Polke nodded, and with a bow to the Earl sat down again to his desk. He took up a pen when the door had closed on his visitors, and for a while busied himself in writing. He was thus occupied when the telephone bell rang in the farthest corner of his room. He crossed over and laid hold of the receiver.
"Yes?" he said quietly. "Yes—this is Polke, superintendent, Scarnham—I rang you up twenty minutes since. I want you to send me, at once, the smartest man you have available. Case is disappearance, under mysterious circumstances, of a bank manager. Securities to a large amount are missing; valuables also. No expense will be spared here—money no object. You understand—a first-class man? Tonight? Yes. Good train from town five-twenty—gets here nine-fifteen. He will catch that? Good. Tell him report here on arrival. All right. Good-bye."
Polke rang off and went back to his desk.
"What New Scotland Yard calls a first-class is very often what I should call a third-class," he muttered as he picked up his pen. "However, we'll live in hope that something out of the usual will arrive.

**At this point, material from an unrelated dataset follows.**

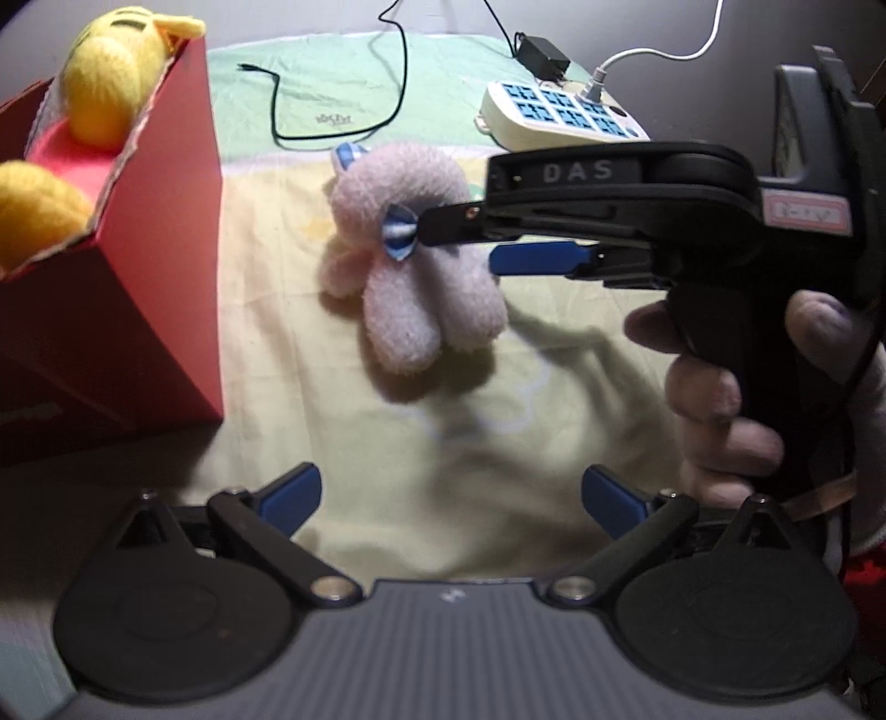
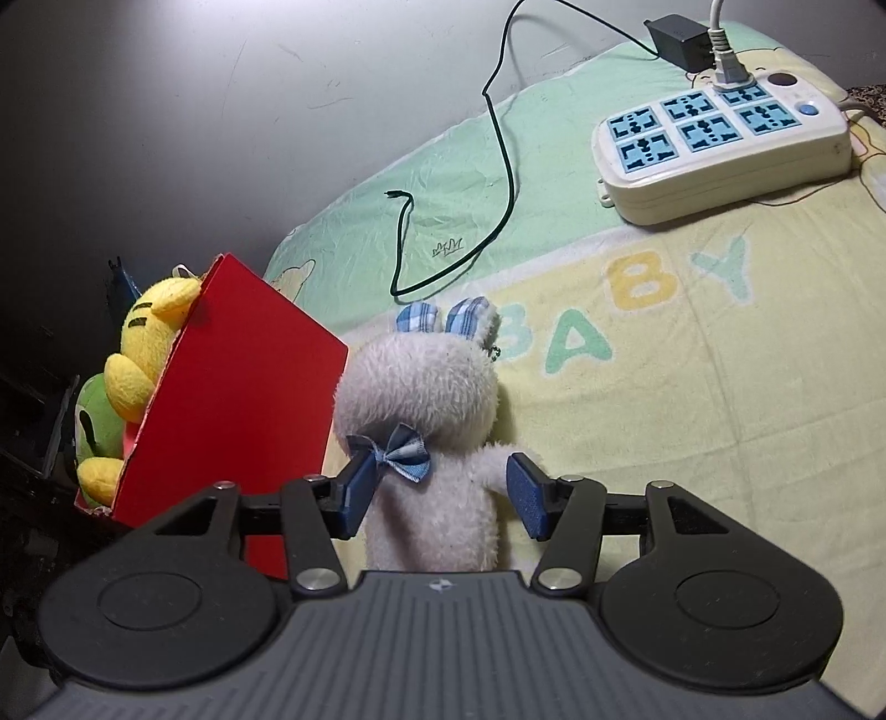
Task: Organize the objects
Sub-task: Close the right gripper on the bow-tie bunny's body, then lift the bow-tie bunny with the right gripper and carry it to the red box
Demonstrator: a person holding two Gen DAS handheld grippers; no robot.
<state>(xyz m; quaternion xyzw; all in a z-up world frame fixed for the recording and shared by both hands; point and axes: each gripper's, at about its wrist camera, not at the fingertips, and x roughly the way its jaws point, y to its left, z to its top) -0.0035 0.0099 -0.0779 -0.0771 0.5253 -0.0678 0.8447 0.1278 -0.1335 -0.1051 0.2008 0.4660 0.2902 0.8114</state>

Now what are those two Chestermarkes after? Why didn't one of them come here? What are they doing? And what's the mystery? James Polke, my boy, here's a handful for you!"
If Polke had been able to look into Chestermarke's Bank just then, he would have failed to notice any particular evidences of mystery. It was nearly the usual hour for closing when Wallington Neale went back, and Gabriel Chestermarke immediately told him to follow out the ordinary routine. The clerks were to finish their work and go their ways, as if nothing had happened, and, as far as they could, they were to keep their tongues quiet. As for the partners, food was being sent over for them from the hotel: they would be obliged to remain at the bank for some time yet. But there was no need for Neale to stay; he could go when the day's balancing was done.
"You heard what instructions this Miss Fosdyke had given the police, I suppose?" asked Gabriel, as Neale was leaving the parlour. "Raising the whole town, no doubt?"
Neale briefly narrated all he knew; the partners listened with the expression characteristic of each, and made no comment. And in half an hour Neale handed over the keys to Joseph Chestermarke and went out into the hall, his labours over. That had been the most exciting day he had ever known in his life—was what was left of it going to yield anything still more exciting?
He stood in the outer hall trying to make up his mind about something. He wanted to speak to Betty Fosdyke—to talk to her. She had evidently not recognized him when she came so suddenly into the dining-room of the bank-house. But why should she, he asked himself?—they had only met once, when both were children, and she had no doubt forgotten his very existence. Still—
He rang the house bell at last and asked for Mrs. Carswell. The housekeeper came hurrying to him, a look of expectancy on her face.
"Has anything been heard, Mr. Neale?" she asked. "Or found out? Have the police been told yet?"